== DESCRIPTION OF THE TASK ==
Only one stretch of the listing below is wanted. Give it again exactly, from the line with "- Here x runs" through the line with "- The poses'".

•••••

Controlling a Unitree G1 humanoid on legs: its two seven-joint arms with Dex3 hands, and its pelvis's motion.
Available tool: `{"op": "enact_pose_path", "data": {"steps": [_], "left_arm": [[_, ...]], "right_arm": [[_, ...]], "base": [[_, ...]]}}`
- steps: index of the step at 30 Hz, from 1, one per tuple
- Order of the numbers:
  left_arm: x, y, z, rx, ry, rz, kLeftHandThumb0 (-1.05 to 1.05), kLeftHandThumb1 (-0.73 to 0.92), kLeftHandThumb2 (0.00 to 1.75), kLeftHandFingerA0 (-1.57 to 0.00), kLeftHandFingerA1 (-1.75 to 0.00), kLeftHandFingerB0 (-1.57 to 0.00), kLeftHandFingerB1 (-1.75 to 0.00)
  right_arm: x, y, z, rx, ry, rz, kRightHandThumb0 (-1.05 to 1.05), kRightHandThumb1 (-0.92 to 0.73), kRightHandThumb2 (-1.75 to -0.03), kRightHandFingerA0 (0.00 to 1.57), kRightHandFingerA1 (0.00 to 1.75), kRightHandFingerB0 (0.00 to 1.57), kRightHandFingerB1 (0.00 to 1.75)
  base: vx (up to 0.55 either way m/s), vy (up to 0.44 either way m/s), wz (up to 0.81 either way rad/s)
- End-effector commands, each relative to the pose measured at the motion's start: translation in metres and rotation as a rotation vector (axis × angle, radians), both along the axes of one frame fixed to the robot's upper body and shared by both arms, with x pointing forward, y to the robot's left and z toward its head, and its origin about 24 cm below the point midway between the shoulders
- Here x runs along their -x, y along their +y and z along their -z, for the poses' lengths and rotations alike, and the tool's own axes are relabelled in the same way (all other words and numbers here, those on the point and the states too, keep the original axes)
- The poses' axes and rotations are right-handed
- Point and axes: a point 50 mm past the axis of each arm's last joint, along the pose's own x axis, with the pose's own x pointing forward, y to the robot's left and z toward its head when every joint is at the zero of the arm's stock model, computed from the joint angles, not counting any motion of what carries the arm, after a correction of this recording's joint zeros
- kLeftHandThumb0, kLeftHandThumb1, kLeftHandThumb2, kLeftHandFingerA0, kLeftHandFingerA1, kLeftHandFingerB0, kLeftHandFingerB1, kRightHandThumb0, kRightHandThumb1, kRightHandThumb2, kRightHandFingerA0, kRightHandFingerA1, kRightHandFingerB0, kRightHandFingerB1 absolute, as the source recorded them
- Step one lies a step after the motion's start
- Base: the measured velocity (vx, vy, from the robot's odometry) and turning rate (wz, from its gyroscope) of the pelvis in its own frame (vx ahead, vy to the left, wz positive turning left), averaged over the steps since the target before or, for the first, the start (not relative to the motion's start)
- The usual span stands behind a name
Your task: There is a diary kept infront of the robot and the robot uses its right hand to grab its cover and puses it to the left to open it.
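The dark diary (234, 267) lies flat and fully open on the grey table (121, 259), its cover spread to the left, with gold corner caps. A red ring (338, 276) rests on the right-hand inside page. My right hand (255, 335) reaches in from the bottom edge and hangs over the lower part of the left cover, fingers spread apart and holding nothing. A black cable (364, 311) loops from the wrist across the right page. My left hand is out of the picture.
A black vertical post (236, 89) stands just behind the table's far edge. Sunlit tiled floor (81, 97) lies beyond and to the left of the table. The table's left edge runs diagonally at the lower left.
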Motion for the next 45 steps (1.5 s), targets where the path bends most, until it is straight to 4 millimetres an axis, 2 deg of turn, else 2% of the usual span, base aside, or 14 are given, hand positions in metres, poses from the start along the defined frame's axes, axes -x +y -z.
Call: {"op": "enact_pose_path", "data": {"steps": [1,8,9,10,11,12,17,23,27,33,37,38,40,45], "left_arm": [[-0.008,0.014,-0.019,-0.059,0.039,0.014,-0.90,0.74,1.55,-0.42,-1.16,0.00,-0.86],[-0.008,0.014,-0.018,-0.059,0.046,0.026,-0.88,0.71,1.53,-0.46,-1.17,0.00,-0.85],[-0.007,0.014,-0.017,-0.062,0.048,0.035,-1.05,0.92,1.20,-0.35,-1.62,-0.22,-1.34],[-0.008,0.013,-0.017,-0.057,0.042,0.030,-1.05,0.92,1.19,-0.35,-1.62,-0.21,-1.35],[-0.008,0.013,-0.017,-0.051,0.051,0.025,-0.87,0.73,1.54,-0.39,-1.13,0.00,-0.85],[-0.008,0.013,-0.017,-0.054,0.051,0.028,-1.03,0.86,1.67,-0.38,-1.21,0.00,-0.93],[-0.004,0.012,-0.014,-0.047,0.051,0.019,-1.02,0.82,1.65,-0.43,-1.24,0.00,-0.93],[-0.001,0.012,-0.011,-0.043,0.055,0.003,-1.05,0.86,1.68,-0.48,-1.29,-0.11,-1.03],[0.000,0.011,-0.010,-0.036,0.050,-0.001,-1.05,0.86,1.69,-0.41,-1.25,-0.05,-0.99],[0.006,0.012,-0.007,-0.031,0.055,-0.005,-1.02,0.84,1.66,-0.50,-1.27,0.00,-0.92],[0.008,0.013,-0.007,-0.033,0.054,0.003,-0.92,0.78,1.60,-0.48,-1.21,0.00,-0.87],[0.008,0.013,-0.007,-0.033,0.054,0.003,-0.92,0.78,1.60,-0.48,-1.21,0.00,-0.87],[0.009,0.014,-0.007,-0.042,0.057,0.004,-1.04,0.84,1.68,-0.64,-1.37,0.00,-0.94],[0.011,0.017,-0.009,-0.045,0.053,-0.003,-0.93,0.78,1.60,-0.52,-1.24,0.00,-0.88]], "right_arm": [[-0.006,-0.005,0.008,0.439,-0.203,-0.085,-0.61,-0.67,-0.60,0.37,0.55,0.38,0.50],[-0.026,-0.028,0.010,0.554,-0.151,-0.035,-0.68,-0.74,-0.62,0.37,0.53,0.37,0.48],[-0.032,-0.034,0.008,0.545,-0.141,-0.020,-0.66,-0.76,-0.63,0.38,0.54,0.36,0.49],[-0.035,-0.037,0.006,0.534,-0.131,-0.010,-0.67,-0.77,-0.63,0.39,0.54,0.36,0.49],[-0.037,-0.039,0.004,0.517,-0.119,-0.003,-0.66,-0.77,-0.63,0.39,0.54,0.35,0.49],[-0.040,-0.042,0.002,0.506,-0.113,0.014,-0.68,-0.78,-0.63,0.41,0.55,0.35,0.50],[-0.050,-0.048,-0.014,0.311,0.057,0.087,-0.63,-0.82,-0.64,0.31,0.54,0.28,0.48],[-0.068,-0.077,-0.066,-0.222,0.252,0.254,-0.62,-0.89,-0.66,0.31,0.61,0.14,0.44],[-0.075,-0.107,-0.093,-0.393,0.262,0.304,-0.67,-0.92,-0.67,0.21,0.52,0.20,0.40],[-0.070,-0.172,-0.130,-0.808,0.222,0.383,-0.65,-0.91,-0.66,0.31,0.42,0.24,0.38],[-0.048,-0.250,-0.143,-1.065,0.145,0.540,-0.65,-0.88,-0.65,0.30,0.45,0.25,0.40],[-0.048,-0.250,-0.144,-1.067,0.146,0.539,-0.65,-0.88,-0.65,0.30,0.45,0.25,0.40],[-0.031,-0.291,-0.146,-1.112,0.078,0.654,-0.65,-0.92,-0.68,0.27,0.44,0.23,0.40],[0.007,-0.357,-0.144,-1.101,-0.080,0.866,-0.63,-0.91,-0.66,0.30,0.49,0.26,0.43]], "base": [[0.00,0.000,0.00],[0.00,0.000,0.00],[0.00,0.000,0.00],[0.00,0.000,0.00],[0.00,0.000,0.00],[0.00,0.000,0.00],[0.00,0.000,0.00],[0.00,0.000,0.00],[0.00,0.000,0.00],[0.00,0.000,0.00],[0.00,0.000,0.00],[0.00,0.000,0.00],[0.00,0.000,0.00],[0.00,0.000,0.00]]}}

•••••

== RESULT OF THE EXERCISE ==
- Here x runs along their -x, y along their +y and z along their -z, for the poses' lengths and rotations alike, and the tool's own axes are relabelled in the same way (all other words and numbers here, those on the point and the states too, keep the original axes)
- The poses' axes and rotations are right-handed

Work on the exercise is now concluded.